Supposedly, you aren’t meant to ask your mom if your business is a good idea. The idea is that she thinks everything you do is great and her opinion is therefore a worthless data point.
That advice is “correct” in the same way bloodletting is the “correct” cure for the flu — during the 2 weeks when the leeches are going to work on you, you might get better! But really it’s a correlation-causation issue. Avoiding your mom might lead to better info, but just like the leeches aren’t the cure, your mom isn’t the problem.
The don’t-ask-mom advice assumes 2 things. First, that your mom will lie to you. She will. Second, that other people will tell you the truth. They won’t.
Most people don’t want to hurt your feelings and will say what’s likely to make you happy, including that your business sounds great. Your mom is probably the worst liar of the lot, but everyone will give you false positives to varying degrees.
If you believe the “everyone lies” premise, we can safely argue that the problem isn’t who you are asking but what you are asking.
The mom test is simple. It states that good questions for getting feedback are ones that even your mom would be unable to lie to you about. Or put another way, if you worry that you can’t ask your mom because you won’t get good data, then you need to improve your line of inquiry.
Hey mom, would you pay $10 for this cookbook/tourism/yoga ipad app I want to make? Of course I would honey! That sounds amazing!
Hey mom, how’s the new ipad treating you? Have you bought any apps yet? Oh, no honey, there are a million things in that store and I have no idea which ones are good — I just had Martha give me a list of all the ones she uses, but it made me nervous to put my credit card info in online so I only downloaded the free ones. That sudoku app is really fun. It’s got cows in it. It’s called Moodoku. Have you played it?
The first line of questioning is personal. It mixes up their opinion of you and their opinion of your product. The second line of questioning is open-ended. You are asking about their workflow and their preferences, without contaminating the line of thought with your own ideas. Most importantly, your mom doesn’t even realise that she might be making you sad, so it won’t occur to her to lie.
So Mr. Stevens, the premium CRM license is $5000, which can finally get you guys off that nightmarish paper system — I think you’re going to be able to save a ton of time. Thanks Rob, that sounds great.
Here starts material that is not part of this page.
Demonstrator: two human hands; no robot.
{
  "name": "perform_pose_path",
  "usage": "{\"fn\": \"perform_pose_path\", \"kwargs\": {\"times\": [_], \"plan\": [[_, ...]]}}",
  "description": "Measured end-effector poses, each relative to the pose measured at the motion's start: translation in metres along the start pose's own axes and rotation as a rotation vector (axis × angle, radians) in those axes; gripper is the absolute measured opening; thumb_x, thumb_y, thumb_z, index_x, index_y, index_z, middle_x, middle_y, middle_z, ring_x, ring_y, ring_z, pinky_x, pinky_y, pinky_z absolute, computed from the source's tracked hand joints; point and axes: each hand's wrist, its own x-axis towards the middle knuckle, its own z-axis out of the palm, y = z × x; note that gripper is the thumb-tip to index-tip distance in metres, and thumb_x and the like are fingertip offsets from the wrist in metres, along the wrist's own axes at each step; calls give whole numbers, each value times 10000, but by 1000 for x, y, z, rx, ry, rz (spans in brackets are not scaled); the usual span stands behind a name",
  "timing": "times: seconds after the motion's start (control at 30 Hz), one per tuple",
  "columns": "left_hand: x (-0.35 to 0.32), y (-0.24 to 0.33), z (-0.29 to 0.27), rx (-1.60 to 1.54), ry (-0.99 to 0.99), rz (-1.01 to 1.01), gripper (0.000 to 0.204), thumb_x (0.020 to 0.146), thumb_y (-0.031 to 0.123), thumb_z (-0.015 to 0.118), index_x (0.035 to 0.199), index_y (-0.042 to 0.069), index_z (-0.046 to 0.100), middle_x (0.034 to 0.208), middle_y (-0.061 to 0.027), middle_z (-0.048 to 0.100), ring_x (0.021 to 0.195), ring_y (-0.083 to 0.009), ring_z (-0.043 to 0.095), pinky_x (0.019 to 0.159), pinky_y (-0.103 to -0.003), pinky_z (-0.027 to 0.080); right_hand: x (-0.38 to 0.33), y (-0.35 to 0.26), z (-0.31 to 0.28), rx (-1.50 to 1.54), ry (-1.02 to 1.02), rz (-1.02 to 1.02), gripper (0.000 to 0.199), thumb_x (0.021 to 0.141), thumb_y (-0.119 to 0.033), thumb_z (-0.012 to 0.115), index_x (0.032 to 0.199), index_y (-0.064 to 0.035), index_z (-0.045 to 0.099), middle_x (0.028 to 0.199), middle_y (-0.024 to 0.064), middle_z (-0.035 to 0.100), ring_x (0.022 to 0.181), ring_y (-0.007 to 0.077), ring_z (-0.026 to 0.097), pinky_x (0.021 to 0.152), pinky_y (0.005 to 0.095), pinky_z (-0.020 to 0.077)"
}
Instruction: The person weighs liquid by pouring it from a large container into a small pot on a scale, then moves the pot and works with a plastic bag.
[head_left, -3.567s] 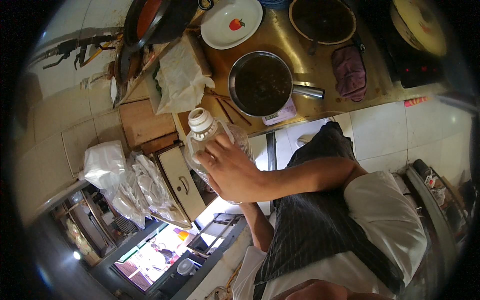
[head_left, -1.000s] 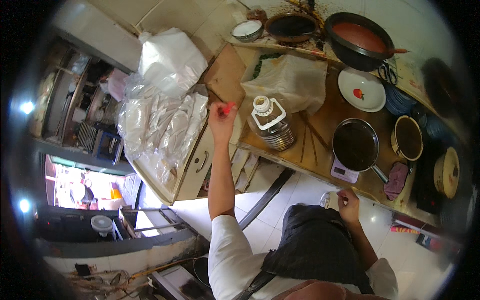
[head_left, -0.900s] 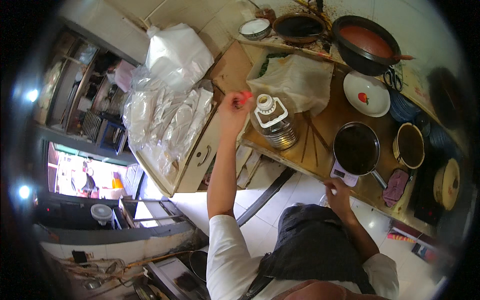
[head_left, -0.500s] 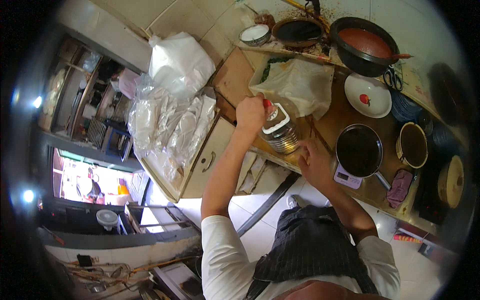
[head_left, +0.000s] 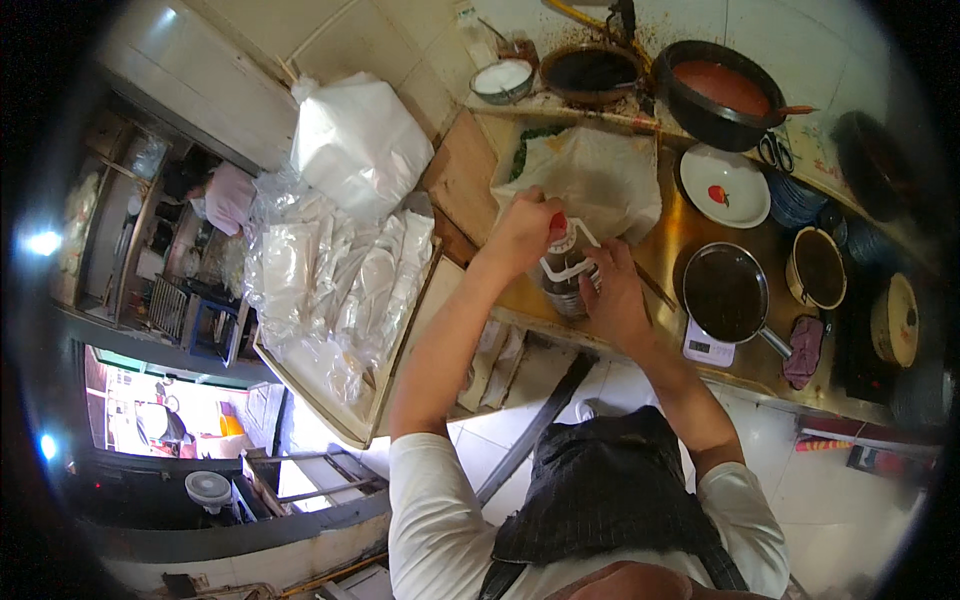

You guys are really delivering a lot of value for that price. Let me talk to my team and get back to you.
So Mr. Stevens, you guys are able to stay on top of a huge number of deals and I was wondering — how do you manage it all? Well Rob, we’ve tried a bunch of digital systems, but the training was a pain and it always seemed like more trouble than it was worth. We really only have about 5 active deals per partner and the post-it wall works fine for that volume.
The first blurb is pitchy. You have prematurely entered sales mode. If you are unusually lucky, Mr. Stevens’ response may convert into a sale. Most likely, he’s written you off because you didn’t understand his problems correctly and is trying to see how far he can extend his lunch hour by saying something nice and cutting this meeting short.
The second blurb focuses on their needs, their workflow. He might go on to tell you that their system totally fails when partners are traveling, which happens a lot. Or you might get the sense that he’s really not fussed about fixing their paper CRM. You can’t force your way to good news, but the point here is you are getting real learning, not false positives.
You know what the sign of a great customer development meeting is? As you’re preparing to depart, the person you were talking to suddenly connects the dots on everything they just told you and gets a little frantic as they say something like “Uh, hey! I hope I didn’t discourage you? I mean, it’s really not as bad as I made it out to be.” Bingo. You just dodged a guaranteed false positive (and a pointless meeting) by getting them to talk about their business/problems/workflow rather than your idea.
 False positives are when you gather some faulty data which you think validates your idea. They cause founders to spend far too long on doomed versions of their business. I think false positives are the 2nd most dangerous trap for early-stage founders. The #1 trap is imaginary positives (convincing yourself it’s a good idea without any external data whatsoever). At least the false ones get you talking to people, even if you’ve tainted the experiment and misinterpreted the results.
 Please forgive my awful dialogue. I am evidently not destined to become a screenwriter.